All cattle are descended from as few as 80 animals that were domesticated from wild ox in the Near East some 10,500 years ago, according to a new genetic study.

An international team of scientists from University College London (UCL), the National Center for Scientific Research (CNRS) in France and the University of Mainz in Germany, were able to conduct the study by first extracting DNA from the bones of domestic cattle excavated in Iranian archaeological sites.

These sites date to not long after the invention of farming and are in the region where cattle were first domesticated.

The team examined how small differences in the DNA sequences of those ancient cattle, as well as cattle living today, could have arisen given different population histories.

Using computer simulations they found that the DNA differences could only have arisen if a small number of animals, approximately 80, were domesticated from wild ox, or aurochs.

Dr Ruth Bollongino of CNRS, France, and the University of Mainz, Germany and lead author of the study, said: ‘Getting reliable DNA sequences from remains found in cold environments is routine.

‘That is why mammoths were one of the first extinct species to have their DNA read.

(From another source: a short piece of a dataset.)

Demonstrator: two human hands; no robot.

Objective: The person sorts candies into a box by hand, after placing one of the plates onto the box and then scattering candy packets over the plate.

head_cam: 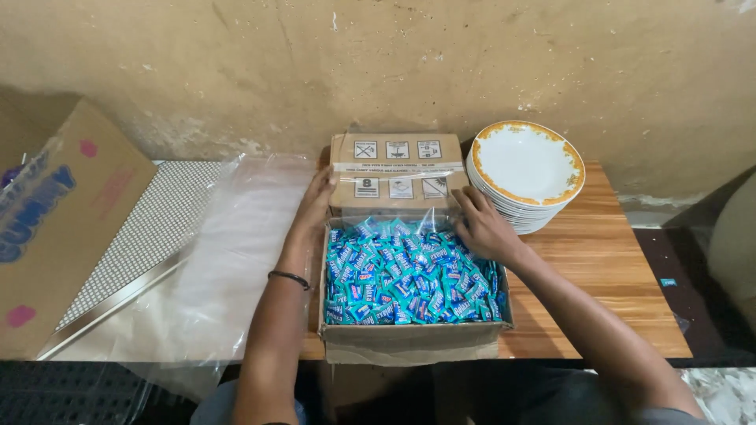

But getting reliable DNA from bones found in hot regions is much more difficult because temperature is so critical for DNA survival. This meant we had to be extremely careful that we did not end up reading contaminating DNA sequences from living, or only recently dead cattle.’

The number of animals domesticated has important implications for the archaeological study of domestication.

Professor Mark Thomas, a UCL geneticist and an author of the study, said: ‘This is a surprisingly small number of cattle. We know from archaeological remains that the wild ancestors of modern-day cattle, known as aurochs, were common throughout Asia and Europe, so there would have been plenty of opportunities to capture and domesticate them.’

Professor Joachim Burger, an author of the study based at the University of Mainz, Germany, said: ‘Wild aurochs are very different beasts from modern domestic cattle.

’They were much bigger than modern cattle, and wouldn’t have had the domestic traits we see today, such as docility.

’So capturing these animals in the first place would not have been easy, and even if some people did manage to snare them alive, their continued management and breeding would still have presented considerable challenges until they had been bred for smaller size and more docile behaviour.’

Archaeological studies on the number and size of prehistoric animal bone have shown that not only cattle, but also goats, sheep and pigs were all first domesticated in the Near East.

But saying how many animals were domesticated for any of those species is a much harder question to answer. Classical techniques in archaeology cannot give us the whole picture, but genetics can help – especially if some of the genetic data comes from early domestic animals.

Dr Jean-Denis Vigne, a CNRS bio-archaeologist and author on the study, said: ‘In this study genetic analysis allowed us to answer questions that – until now – archaeologists would not even attempt to address.

‘A small number of cattle progenitors is consistent with the restricted area for which archaeologists have evidence for early cattle domestication 10,500 years ago.’

The study is published in the current issue of the journal Molecular Biology and Evolution.